Даша скорым шагом пошла в баню, а я обследовать крышу ледника. Дверь в него тяжёлая, из толстых досок, на навесах, которые я видел в фильмах о крепостях. Над ней небольшая арка в виде слухового окна. Да, сундучок пролезет. Завтра же надо его сюда спрятать, бросить несколько щепоток пыли. Понадеяться, что пауки восстановят паутину.
— Даш, нужник при тебе строили? — мне показалось, что он не такой древний, как некоторые в Гнезде.
— Что-то такое помню из своего детства, но не могу сказать точно. Я заварила свежие листы малины и смородины, сейчас будем пить чай. Позвони домой….
Да, за заботами забыл совсем. Вера сказала, что папа и мама уехали в город к Никите. Взяли с собой компромат на Корчмарь. Можно сказать, берут в разработку Таисию. Поглядим, что это даст.
Даша принесла чугунный горшок с кипятком, в котором запашились листья кустарников. Чай и сухари вновь приглушили голод.
— Завтра сюда приедем, наварю сбитень. Паш, я тут подумала… не пискай больше на меня. НО, если это тебе приятно, я потерплю. — быстро добавила она.
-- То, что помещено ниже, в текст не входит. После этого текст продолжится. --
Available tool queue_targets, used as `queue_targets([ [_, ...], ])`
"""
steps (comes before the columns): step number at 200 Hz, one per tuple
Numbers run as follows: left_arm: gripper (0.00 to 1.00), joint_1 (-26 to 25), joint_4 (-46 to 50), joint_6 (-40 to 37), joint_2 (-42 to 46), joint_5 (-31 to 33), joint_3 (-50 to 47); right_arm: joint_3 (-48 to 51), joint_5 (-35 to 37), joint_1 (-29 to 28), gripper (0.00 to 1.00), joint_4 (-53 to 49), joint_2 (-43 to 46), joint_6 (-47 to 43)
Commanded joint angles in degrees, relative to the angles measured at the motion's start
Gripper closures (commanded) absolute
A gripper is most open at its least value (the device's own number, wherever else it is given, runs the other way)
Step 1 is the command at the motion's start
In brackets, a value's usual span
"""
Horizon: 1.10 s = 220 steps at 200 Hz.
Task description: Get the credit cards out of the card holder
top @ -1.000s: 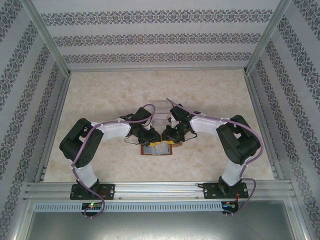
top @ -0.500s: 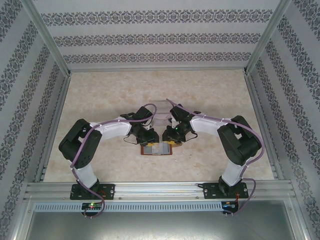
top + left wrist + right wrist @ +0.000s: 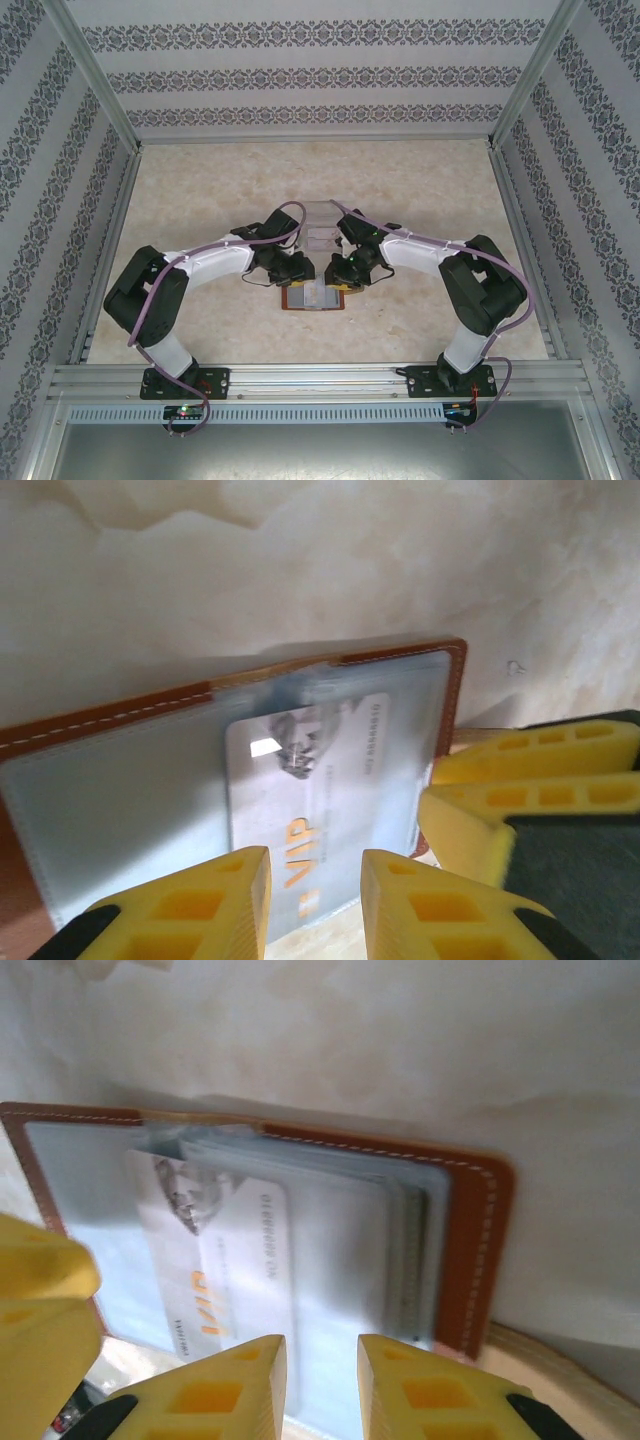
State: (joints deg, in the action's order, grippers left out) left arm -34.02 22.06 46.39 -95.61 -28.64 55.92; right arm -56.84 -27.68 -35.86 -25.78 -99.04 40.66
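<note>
Fingers of the left tool (image 3: 315,865) and the right tool (image 3: 320,1350) stood narrowly parted low over the open card holder (image 3: 312,297) on the desk (image 3: 420,190), a pale VIP credit card (image 3: 310,770) lying against its grey-blue pockets, both arms folded inward with elbows out.

Observed left arm (image 3: 210,262) and right arm (image 3: 420,250) folded inward, wrists nearly meeting at centre, pointed down. Found left gripper (image 3: 315,900) with fingers narrowly parted, clamping nothing; right gripper (image 3: 322,1385) likewise, just beside the left one.
</note>
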Motion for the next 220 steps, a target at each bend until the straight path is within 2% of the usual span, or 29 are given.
queue_targets([
  [1,0.70,1.25,-1.54,1.10,0.69,-0.85,-2.05,-2.20,-2.08,-1.36,0.73,1.94,-1.00,0.99],
  [106,0.70,2.37,-11.51,5.26,-1.68,-7.72,-6.74,-1.43,0.53,-1.79,0.73,0.19,-6.72,0.09],
  [165,0.75,2.46,-12.48,5.55,-0.85,-7.45,-7.24,-1.51,0.52,-1.77,0.73,0.16,-6.86,-0.14],
  [220,0.83,3.24,-9.43,2.85,1.20,-5.77,-7.11,-1.31,0.66,-1.55,0.73,-0.21,-6.36,-0.45],
])
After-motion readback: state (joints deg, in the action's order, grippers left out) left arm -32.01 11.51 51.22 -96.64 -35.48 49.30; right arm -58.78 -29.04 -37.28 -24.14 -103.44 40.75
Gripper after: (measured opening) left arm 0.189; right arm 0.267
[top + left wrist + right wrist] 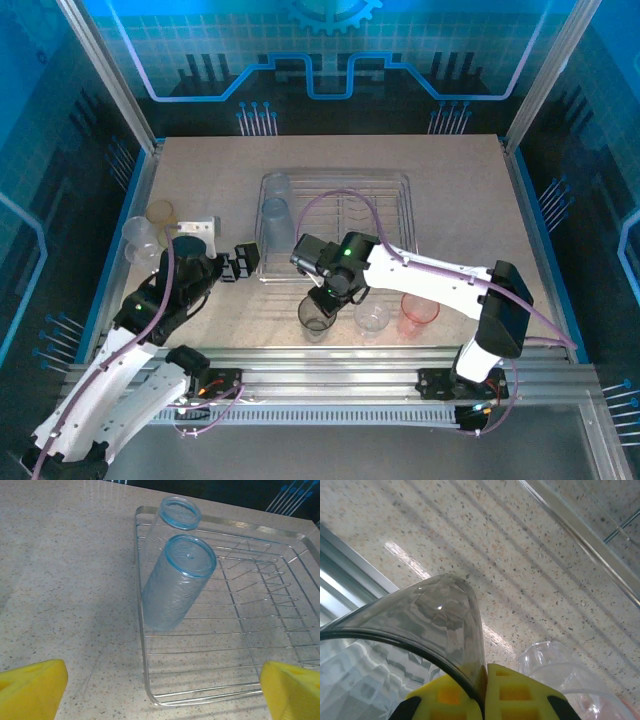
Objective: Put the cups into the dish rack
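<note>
Squarely in right claw (pixel 484 692) — grey cup (pixel 442 612) rim

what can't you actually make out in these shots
- Top view: left cups, partly behind the left arm; count unclear.
- Top view: right gripper, fingers hidden under its own wrist.
- Right wrist view: grey cup, base cut off by the frame edge.
- Left wrist view: rack, right end runs off the frame.

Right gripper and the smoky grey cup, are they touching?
Touching. The right wrist view shows the right gripper pinching the wall of the smoky grey cup.
</note>
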`<move>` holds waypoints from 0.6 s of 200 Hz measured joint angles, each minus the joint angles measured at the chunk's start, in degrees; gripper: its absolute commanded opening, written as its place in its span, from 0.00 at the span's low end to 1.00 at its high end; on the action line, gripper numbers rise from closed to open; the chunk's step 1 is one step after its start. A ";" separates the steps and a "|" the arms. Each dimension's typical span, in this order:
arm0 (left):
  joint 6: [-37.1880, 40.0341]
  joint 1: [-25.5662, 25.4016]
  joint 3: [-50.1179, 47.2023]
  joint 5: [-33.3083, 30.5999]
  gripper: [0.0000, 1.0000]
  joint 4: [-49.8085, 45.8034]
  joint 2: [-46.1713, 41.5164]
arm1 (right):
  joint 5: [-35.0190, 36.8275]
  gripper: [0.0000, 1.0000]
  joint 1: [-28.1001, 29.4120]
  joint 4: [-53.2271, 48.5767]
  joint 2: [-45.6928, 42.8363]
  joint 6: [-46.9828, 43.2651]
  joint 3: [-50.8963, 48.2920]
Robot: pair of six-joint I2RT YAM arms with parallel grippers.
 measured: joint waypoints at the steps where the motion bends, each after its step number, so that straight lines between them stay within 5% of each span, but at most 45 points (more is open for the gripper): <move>1: 0.00 0.00 0.02 0.13 1.00 0.00 0.00 | -0.13 0.00 -0.09 0.13 -0.31 -0.04 -0.04; 33: 0.04 0.00 2.40 8.39 0.99 1.92 -0.02 | -6.29 0.00 -4.74 7.30 -11.39 -1.07 -4.94; 76: -0.20 0.00 4.61 26.10 1.00 9.68 1.99 | -18.03 0.00 -18.75 21.94 -30.99 0.85 -19.85; 120: -1.62 -0.07 8.24 39.58 0.99 14.10 9.99 | -30.23 0.00 -30.29 31.67 -39.85 5.05 -27.58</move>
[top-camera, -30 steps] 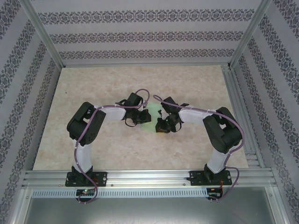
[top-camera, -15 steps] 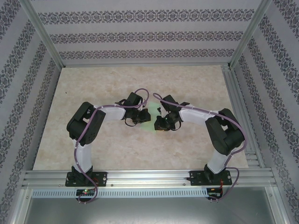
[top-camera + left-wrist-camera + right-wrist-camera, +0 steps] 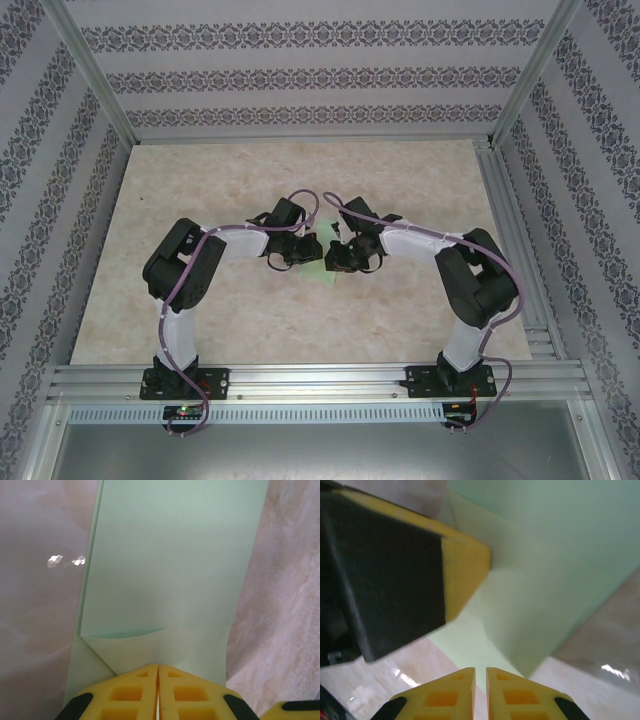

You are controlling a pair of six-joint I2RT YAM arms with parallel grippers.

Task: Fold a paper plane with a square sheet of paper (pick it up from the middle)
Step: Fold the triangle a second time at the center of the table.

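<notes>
Overhead view: I am bringing both arms together at the centre of the table [image 3: 200, 180], my left gripper [image 3: 298, 258] and right gripper [image 3: 340, 262] facing each other just apart. The sheet of paper [image 3: 322, 272] is lying flat beneath them, a pale green patch showing between and just below the two wrists.

Left wrist view: my left gripper [image 3: 158, 672] is sitting at the bottom centre of the frame with its yellow jaws pressed together, only a hairline seam between them. The tips are resting at the near edge of the sheet of paper [image 3: 175, 555], which is running up to the top of the frame. A folded layer is ending in a crosswise edge just above my tips, and a slanting crease is running off at lower left.

Right wrist view: my right gripper [image 3: 481, 672] is hovering at the bottom centre, jaws almost together with a thin slit between them and nothing in it. The left finger [image 3: 420, 565] is filling the upper left, its yellow tip bearing on the sheet of paper [image 3: 545, 555].
</notes>
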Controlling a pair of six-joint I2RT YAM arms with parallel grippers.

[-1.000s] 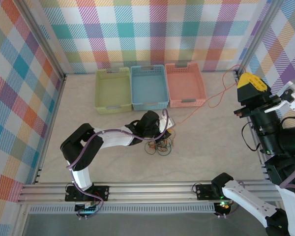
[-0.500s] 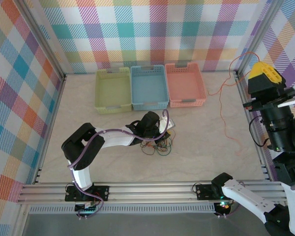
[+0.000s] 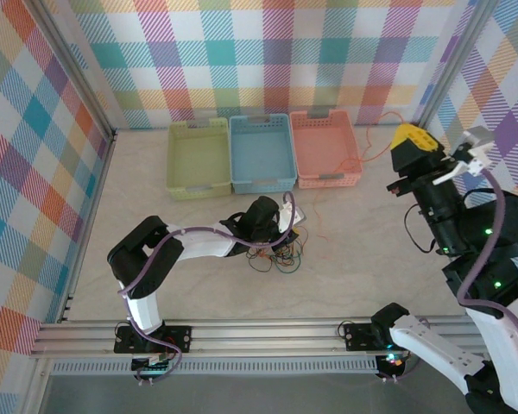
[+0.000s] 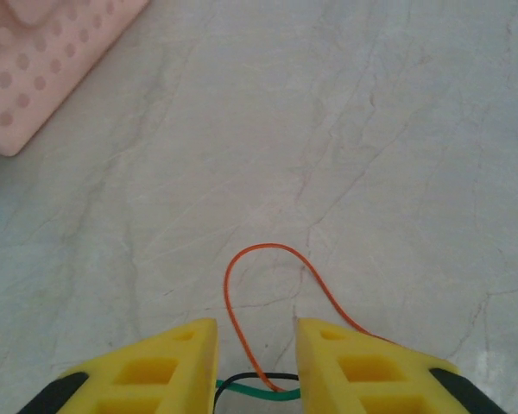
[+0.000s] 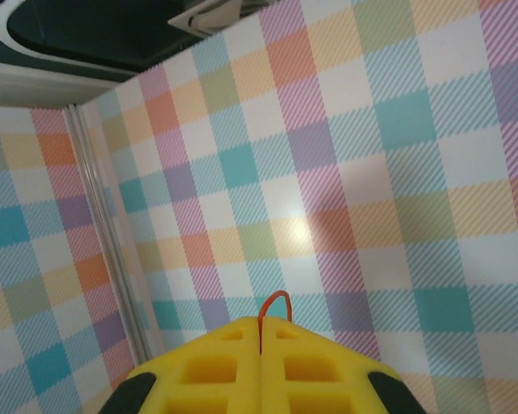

— Я не буду делать ничего что тебе не приятно. Вот прямо среди этих стен, которые хранят тепло Захария, я тебе клянусь — ничего что тебе будет противно и больно.
— И в какайскую дырочку не надо.
— Если сама не попросишь, не буду. — погладил её по щеке, стирая дорожку влаги. — Здесь бы построить современный большой дом….
— Лучше… шесть маленьких…
— Лучше шесть средних домов, для моих жён и мамы…
— И твоих детей… Вдали от дороги…
— Если денег вырученных от продажи монет хватит, так и сделаем. В Гнезде будет мотель и музей, а тут мы будем отдыхать.
— Объясни мне что такое музей.
— Это дома или парки… сады, где посетители могут знакомиться с деятельностью человека, с его бытом, ремеслом, увлечениями… или прошлой жизнью на планете. Вот когда откроем там музей, то ты будешь просто жить там, растить моего ребёнка, прясть нить, ткать. А любознательные, как ты, любимая, люди зайдут в твой дом, посмотрят… и унесут частичку знания о быте староверов. Через несколько лет…, может десять… я повезу вас в другие города, покажу тамошние музеи.
— Но как же я буду жить и там, и тут? Люди должны будут видеть, как я кормлю грудью дочь?
— Не до такой степени открыто…. Это будет такая же работа, как и здешнем доме, только она будет начинаться часов в десять, и заканчиваться в пять-шесть… — мы и не заметили, что она сидит на моих коленях, я придерживаю её за талию. — А вот чтобы кормить ребёнка… тут кое-что нужно увеличить… в пять-шесть раз как минимум.
Сарафан лёг на изголовье кровати. Моя джинсовая рубашка рядом с ним. Когда я встал, чтобы снять штаны, Даша, громко смеясь, выбежала из дома. С эрегированным пенисом не очень-то побегаешь. Но и самочка не усердствовала в побеге. Косички её растрепались, банты выпали на траву, алыми завитушками украсив её.
Даша упала рядом с бантами, начала кататься по мураве, весело смеясь. Я упал рядом и вторил ей. Отсмеявшись мы посмотрели в глаза друг другу. Сдвинув прядь волос со лба Даши, поцеловал в ставшими алыми губы, перетянул её тельце на себя.